Your task: Each line of the entries below that holds "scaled" is needed, copied in full.

Provided material:
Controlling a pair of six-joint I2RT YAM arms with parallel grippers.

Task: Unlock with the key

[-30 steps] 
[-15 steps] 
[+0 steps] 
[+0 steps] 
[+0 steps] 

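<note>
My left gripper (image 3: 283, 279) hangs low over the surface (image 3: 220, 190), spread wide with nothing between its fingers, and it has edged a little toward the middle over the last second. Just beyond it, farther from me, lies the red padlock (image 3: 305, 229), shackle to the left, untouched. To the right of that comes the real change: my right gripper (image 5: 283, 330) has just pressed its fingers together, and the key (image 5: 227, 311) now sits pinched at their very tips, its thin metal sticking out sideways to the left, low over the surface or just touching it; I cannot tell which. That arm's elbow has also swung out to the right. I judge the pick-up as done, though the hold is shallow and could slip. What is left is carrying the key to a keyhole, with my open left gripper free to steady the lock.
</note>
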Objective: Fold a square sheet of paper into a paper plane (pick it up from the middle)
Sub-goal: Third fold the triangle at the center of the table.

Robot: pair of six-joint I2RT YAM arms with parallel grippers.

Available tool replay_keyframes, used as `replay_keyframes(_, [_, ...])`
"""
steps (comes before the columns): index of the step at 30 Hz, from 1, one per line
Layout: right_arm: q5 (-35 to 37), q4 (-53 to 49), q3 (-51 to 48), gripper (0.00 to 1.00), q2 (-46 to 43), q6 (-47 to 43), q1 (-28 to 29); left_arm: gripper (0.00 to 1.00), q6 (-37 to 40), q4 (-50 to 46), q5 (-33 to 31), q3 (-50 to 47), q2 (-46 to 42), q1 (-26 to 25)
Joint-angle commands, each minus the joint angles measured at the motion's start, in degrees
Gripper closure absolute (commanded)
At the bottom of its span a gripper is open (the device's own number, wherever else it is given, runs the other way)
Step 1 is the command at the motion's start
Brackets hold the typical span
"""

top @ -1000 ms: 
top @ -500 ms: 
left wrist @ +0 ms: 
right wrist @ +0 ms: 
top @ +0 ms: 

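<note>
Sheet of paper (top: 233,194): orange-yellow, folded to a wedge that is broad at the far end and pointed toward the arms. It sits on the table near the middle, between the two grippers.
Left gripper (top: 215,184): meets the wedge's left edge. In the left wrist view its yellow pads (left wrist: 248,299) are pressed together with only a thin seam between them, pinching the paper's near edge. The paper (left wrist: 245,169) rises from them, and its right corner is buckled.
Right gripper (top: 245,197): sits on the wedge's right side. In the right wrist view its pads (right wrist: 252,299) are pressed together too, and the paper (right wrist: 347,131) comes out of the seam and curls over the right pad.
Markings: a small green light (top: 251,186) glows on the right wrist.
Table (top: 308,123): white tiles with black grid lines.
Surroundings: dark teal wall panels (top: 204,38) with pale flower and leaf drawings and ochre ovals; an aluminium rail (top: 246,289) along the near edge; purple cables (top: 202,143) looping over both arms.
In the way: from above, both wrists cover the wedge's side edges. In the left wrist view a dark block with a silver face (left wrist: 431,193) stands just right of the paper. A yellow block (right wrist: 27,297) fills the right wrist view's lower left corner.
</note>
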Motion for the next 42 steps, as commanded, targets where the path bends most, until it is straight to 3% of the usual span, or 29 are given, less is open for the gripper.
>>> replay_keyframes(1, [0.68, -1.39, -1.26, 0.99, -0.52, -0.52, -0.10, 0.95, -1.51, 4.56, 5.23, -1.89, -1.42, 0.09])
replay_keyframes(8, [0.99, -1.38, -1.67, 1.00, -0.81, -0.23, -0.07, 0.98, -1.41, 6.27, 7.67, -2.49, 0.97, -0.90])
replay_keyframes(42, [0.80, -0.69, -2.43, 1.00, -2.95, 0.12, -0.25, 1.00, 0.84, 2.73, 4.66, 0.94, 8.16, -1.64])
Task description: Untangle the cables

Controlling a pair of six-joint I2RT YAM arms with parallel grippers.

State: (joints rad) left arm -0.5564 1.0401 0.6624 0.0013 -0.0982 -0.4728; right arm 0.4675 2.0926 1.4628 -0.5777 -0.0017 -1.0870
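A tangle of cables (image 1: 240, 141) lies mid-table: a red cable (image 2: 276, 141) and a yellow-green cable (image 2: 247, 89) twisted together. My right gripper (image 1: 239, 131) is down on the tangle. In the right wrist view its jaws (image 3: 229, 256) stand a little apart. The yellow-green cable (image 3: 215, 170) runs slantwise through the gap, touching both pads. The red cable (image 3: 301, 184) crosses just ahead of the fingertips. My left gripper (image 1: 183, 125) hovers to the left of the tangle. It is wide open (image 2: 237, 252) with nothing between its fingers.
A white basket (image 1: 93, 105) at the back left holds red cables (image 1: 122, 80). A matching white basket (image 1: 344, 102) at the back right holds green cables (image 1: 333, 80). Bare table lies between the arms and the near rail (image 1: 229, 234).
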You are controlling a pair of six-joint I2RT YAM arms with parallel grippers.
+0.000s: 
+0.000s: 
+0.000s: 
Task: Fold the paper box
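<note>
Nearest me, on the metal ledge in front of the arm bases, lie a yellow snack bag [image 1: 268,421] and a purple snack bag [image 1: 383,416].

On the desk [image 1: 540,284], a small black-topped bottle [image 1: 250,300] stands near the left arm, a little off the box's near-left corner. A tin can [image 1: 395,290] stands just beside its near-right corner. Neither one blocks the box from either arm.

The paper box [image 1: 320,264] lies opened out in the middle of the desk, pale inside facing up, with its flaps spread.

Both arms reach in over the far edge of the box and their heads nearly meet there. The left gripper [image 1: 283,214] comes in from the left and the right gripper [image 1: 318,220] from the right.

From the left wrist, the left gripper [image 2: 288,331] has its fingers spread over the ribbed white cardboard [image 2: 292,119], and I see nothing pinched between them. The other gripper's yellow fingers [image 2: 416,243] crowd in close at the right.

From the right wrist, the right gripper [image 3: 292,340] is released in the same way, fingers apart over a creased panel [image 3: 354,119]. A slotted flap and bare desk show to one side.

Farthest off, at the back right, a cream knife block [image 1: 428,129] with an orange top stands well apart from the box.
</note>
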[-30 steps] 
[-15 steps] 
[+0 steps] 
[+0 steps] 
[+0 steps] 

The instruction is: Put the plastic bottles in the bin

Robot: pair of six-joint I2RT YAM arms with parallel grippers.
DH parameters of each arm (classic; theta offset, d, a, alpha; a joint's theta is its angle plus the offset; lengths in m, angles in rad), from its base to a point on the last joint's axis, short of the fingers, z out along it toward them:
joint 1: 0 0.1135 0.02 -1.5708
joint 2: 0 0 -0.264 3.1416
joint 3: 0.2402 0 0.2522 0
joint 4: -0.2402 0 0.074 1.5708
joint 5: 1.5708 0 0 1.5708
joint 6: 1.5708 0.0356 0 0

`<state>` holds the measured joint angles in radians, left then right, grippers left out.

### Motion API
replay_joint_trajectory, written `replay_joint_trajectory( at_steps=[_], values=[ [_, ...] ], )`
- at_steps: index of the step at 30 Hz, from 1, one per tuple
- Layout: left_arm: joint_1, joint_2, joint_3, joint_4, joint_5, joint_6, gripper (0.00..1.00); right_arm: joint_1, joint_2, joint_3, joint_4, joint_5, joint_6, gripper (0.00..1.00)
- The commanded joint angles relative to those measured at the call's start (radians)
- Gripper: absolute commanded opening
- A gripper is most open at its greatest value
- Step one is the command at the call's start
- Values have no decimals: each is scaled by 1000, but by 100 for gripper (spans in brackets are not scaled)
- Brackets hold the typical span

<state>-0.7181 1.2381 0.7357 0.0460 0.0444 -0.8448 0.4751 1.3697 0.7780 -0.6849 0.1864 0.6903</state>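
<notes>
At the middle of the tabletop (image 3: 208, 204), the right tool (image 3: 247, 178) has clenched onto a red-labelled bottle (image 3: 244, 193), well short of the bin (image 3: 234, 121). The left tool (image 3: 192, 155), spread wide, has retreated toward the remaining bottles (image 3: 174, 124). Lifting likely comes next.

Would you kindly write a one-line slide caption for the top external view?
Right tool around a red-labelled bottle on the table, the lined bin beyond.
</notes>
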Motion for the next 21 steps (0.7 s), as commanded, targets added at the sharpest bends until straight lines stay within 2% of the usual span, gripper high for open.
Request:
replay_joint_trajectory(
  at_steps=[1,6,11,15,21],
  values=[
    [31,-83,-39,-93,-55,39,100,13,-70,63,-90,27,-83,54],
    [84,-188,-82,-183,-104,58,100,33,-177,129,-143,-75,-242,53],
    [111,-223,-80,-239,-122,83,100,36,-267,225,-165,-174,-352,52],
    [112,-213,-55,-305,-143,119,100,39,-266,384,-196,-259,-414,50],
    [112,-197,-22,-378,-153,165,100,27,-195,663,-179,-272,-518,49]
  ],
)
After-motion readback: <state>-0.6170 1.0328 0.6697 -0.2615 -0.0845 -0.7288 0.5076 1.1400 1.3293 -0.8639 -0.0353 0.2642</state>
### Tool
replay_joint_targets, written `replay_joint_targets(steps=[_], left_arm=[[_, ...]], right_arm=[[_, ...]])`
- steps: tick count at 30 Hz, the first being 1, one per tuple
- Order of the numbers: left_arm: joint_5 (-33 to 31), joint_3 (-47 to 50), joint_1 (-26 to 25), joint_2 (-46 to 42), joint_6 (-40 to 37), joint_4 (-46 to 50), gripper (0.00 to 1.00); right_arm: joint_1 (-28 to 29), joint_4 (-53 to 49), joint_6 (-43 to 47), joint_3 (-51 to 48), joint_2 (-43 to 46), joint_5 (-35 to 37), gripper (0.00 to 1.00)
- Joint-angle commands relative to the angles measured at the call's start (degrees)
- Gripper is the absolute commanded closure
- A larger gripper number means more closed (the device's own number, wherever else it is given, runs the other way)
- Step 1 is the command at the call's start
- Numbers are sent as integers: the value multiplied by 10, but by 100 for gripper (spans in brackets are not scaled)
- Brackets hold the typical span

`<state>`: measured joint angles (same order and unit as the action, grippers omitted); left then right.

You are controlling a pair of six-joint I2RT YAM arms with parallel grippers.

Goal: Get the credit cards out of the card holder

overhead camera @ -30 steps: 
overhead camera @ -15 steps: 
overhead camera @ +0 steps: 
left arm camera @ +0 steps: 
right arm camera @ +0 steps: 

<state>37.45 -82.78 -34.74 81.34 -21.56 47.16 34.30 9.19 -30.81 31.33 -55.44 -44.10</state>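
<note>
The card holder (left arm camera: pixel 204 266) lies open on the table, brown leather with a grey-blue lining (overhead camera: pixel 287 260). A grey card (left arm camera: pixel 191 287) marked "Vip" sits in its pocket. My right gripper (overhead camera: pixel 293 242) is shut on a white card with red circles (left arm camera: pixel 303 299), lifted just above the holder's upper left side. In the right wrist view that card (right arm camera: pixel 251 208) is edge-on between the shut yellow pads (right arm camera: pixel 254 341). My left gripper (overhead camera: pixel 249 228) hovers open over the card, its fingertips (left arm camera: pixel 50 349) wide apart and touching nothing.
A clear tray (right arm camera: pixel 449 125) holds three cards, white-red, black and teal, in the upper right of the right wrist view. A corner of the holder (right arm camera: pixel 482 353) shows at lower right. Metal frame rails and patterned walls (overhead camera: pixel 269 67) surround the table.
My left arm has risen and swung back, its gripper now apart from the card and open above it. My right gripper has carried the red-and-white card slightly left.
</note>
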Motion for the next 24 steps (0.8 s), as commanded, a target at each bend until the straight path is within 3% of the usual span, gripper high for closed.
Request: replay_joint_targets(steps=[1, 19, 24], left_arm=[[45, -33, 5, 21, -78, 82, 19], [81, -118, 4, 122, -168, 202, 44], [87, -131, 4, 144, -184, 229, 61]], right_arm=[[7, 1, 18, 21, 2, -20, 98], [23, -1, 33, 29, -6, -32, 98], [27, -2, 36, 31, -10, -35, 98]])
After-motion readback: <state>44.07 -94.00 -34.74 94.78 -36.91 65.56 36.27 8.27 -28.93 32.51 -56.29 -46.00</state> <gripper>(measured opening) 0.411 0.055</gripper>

Result of this exercise:
- Values have no decimals: each is scaled by 1000, but by 100 for gripper (spans in brackets are not scaled)
- Numbers are sent as integers: the value multiplied by 10, but by 100 for gripper (spans in brackets are not scaled)

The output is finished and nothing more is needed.